In essence, the cost of levelling up the world, and avoiding the dire consequences of failure, have been rising at a rate that may well mean that it is too late to succeed without radical measures and a different approach.

 

All the Money in the World is Not Available

The cost of meeting the SDGs, is rising faster than the world’s current ability to generate wealth. Funding the SDGs will require accessing c.40% of the US$440 trillion in global financial wealth (gross liquid assets). On an annual basis, the funding need for the SDGs represents c.20% of the global economic output (GDP) of US$100 trillion. While these amounts are staggering, they demonstrate that the SDGs remain fundable, in principle. But while the world’s wealth may today be more concentrated than at almost any point in human history, it is still spread across a disparate set of stakeholders and countless individual owners with a wide range of priorities, goals, and existing obligations.

  • 57% of the world’s gross liquid capital is owned by individuals (US$254 trillion), and their consumption drives nearly 60% of the total value of global GDP, although this consumption is (unevenly) spread across the global population.

  • 41% of global financial wealth is owned by governments (US$186 trillion), nominally spread across 195 countries, but highly concentrated in advanced industrialized countries.

  • 88% of the world’s gross liquid assets (US$315 trillion) are administered by the finance industry, across its roles as asset owners, asset gatherers and allocators and as direct investors, however it does not own this money2.

  • US$196 trillion in total assets are directly controlled by corporations (other than financial ones), making liquid and illiquid investments based on their business needs.

  • This capital is managed by and flows through a few major financial hubs across the world, New York, London, and Tokyo being the most significant currently, but this is expected to change with New York being joined by China exercising more control over its flows and India rising and managing its own flows.

  • The terms of the world’s US$32 trillion of trade is decided by three trading power blocs today, the US, the EU, and China, over time adding India to the group.

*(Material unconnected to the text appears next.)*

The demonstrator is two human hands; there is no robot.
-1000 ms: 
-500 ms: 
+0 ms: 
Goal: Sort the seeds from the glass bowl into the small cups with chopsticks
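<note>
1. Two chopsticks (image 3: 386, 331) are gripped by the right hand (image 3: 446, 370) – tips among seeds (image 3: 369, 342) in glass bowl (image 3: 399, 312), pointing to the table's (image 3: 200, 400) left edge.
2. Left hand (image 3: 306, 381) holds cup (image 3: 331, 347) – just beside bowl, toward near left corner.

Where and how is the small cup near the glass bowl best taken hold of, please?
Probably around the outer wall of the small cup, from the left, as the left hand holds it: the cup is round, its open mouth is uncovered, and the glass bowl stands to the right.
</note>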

Mobilizing capital for the SDGs also implies globally unprecedented cross border flows, as the countries and regions with the largest development gaps and funding needs are precisely those with the least amount of capital resources. Africa represents 25% of the global SDG gap yet owns only 1% of the world’s household wealth. India is marginally better placed, with 17% of the global SDG gap and 3% of wealth, while Latin America and Asia-Pacific also have shortfalls. Most global assets are not only held and but also invested in rich nations. Global foreign direct investment in 2022 represented less than 5% of total investment activity, at US$1.3 trillion,3 and only 3% and 4% of this was invested in Africa and India, respectively.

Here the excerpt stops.